▶ _Assignment_:
When you come to a picture, pass over it, and set down the entries below exactly.

▶ _Data in this exercise_:
—————

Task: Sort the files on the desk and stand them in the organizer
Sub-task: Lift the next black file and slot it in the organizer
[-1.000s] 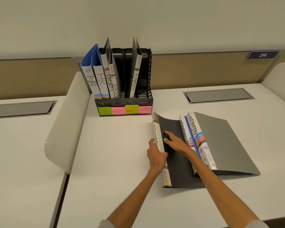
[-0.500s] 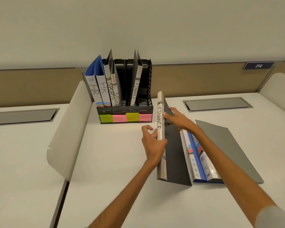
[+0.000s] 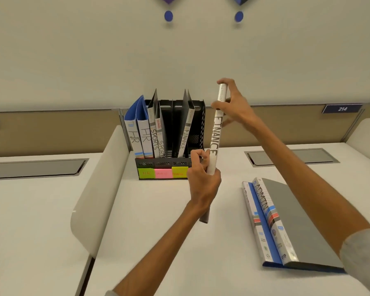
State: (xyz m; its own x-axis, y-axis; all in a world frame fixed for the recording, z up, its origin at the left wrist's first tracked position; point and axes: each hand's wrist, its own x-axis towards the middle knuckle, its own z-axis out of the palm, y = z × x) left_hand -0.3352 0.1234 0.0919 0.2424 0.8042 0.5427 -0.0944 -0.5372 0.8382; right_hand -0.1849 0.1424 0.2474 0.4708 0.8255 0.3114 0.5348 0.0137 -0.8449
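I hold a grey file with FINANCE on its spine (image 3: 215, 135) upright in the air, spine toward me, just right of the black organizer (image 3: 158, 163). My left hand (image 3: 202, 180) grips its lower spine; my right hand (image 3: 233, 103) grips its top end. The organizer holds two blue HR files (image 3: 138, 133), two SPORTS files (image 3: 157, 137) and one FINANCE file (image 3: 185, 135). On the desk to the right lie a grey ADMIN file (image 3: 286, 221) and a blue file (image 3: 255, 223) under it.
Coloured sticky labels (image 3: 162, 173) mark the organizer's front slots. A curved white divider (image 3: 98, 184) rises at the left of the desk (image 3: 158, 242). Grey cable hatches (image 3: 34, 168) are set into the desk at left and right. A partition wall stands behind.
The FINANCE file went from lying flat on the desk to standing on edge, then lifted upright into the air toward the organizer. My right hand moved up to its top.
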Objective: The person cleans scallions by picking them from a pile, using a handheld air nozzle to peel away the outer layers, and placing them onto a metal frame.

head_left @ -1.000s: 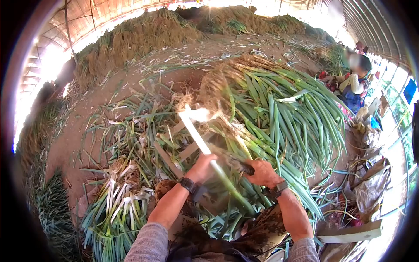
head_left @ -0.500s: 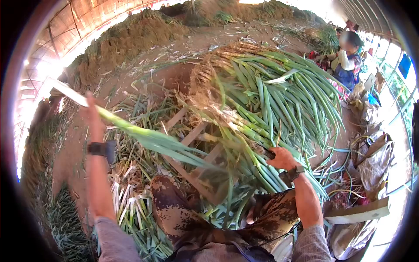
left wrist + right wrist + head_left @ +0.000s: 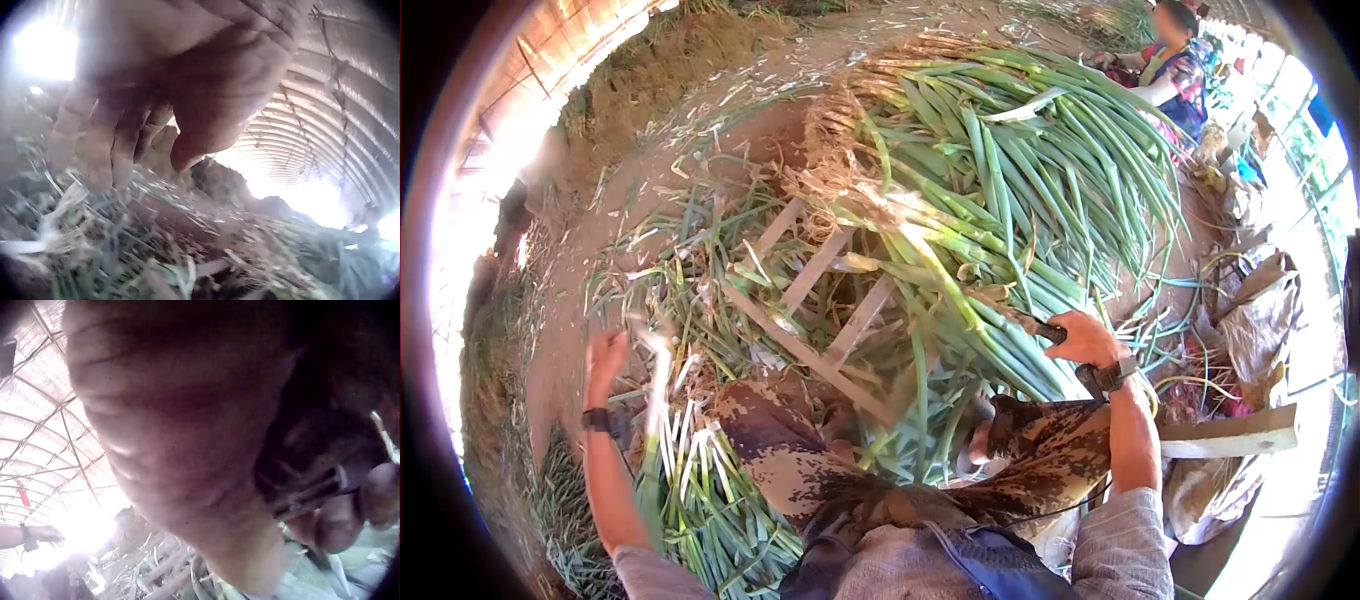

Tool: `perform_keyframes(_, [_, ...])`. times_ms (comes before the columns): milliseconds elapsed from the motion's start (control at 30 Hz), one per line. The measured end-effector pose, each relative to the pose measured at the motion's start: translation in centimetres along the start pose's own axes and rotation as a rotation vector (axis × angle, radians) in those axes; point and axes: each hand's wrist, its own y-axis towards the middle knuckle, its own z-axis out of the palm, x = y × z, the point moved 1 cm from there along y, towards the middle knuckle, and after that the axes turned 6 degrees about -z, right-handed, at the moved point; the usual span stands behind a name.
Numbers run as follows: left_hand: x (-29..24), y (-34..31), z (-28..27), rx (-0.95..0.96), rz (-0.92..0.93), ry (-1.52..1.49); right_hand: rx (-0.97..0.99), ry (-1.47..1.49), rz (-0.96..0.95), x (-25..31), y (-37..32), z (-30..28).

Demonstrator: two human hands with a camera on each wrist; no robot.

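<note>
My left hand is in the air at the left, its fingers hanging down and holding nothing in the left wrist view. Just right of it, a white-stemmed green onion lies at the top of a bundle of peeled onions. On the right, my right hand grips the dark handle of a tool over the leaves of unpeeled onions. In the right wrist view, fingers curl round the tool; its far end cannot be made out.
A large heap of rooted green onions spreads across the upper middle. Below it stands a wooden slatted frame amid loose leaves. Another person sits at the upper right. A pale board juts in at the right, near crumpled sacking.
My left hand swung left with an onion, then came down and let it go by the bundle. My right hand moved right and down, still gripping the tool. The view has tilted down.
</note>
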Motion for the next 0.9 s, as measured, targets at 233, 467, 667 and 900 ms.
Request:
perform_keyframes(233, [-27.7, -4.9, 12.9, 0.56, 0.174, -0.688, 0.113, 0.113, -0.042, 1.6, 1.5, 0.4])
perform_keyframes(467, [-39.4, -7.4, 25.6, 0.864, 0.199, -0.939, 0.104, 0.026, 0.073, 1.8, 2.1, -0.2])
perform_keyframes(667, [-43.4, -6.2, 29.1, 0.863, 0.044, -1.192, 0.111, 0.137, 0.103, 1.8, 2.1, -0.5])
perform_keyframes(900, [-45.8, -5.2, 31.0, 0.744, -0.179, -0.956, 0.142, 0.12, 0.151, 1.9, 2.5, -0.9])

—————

▶ _Answer to this task_:
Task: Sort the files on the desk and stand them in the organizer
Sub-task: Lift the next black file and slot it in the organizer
[-1.000s] 
[-0.500s] 
[+0.000s] 
State: (xyz m; its own x-axis, y-axis; all in a world frame fixed for the recording, z up, its origin at the left wrist's first tracked position; point and axes: each hand's wrist, its own x-axis towards the middle knuckle, its own z-axis out of the palm, y = z × x) left_hand -0.3352 0.1234 0.0919 0.2424 0.8042 0.5427 -0.0944 -0.5372 0.8382; right_hand -0.1849 0.1424 0.2474 0.4708 0.8255 0.3114 0.5348 0.0137 -0.8449
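I hold a grey file with FINANCE on its spine (image 3: 215, 135) upright in the air, spine toward me, just right of the black organizer (image 3: 158, 163). My left hand (image 3: 202, 180) grips its lower spine; my right hand (image 3: 233, 103) grips its top end. The organizer holds two blue HR files (image 3: 138, 133), two SPORTS files (image 3: 157, 137) and one FINANCE file (image 3: 185, 135). On the desk to the right lie a grey ADMIN file (image 3: 286, 221) and a blue file (image 3: 255, 223) under it.
Coloured sticky labels (image 3: 162, 173) mark the organizer's front slots. A curved white divider (image 3: 98, 184) rises at the left of the desk (image 3: 158, 242). Grey cable hatches (image 3: 34, 168) are set into the desk at left and right. A partition wall stands behind.
The FINANCE file went from lying flat on the desk to standing on edge, then lifted upright into the air toward the organizer. My right hand moved up to its top.
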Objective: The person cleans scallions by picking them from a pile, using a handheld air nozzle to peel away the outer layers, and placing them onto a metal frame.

head_left @ -1.000s: 
head_left @ -0.500s: 
left wrist + right wrist + head_left @ +0.000s: 

Tool: `perform_keyframes(_, [_, ...])`. times_ms (comes before the columns): milliseconds elapsed from the motion's start (control at 30 Hz), one per line. The measured end-effector pose, each relative to the pose measured at the motion's start: translation in centimetres along the start pose's own axes and rotation as a rotation vector (axis × angle, radians) in those axes; point and axes: each hand's wrist, its own y-axis towards the middle knuckle, its own z-axis out of the palm, x = y × z, the point moved 1 cm from there along y, towards the middle knuckle, and after that the axes turned 6 degrees about -z, right-handed, at the moved point; the usual span stands behind a name.
Numbers run as follows: left_hand: x (-29..24), y (-34..31), z (-28..27), rx (-0.95..0.96), rz (-0.92..0.93), ry (-1.52..1.49); right_hand: rx (-0.97..0.99), ry (-1.47..1.49), rz (-0.96..0.95), x (-25..31), y (-37..32), z (-30..28).

Demonstrator: two human hands with a camera on each wrist; no robot.

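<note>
My left hand is in the air at the left, its fingers hanging down and holding nothing in the left wrist view. Just right of it, a white-stemmed green onion lies at the top of a bundle of peeled onions. On the right, my right hand grips the dark handle of a tool over the leaves of unpeeled onions. In the right wrist view, fingers curl round the tool; its far end cannot be made out.
A large heap of rooted green onions spreads across the upper middle. Below it stands a wooden slatted frame amid loose leaves. Another person sits at the upper right. A pale board juts in at the right, near crumpled sacking.
My left hand swung left with an onion, then came down and let it go by the bundle. My right hand moved right and down, still gripping the tool. The view has tilted down.
</note>
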Motion for the next 0.9 s, as measured, targets at 233, 467, 667 and 900 ms.
Request:
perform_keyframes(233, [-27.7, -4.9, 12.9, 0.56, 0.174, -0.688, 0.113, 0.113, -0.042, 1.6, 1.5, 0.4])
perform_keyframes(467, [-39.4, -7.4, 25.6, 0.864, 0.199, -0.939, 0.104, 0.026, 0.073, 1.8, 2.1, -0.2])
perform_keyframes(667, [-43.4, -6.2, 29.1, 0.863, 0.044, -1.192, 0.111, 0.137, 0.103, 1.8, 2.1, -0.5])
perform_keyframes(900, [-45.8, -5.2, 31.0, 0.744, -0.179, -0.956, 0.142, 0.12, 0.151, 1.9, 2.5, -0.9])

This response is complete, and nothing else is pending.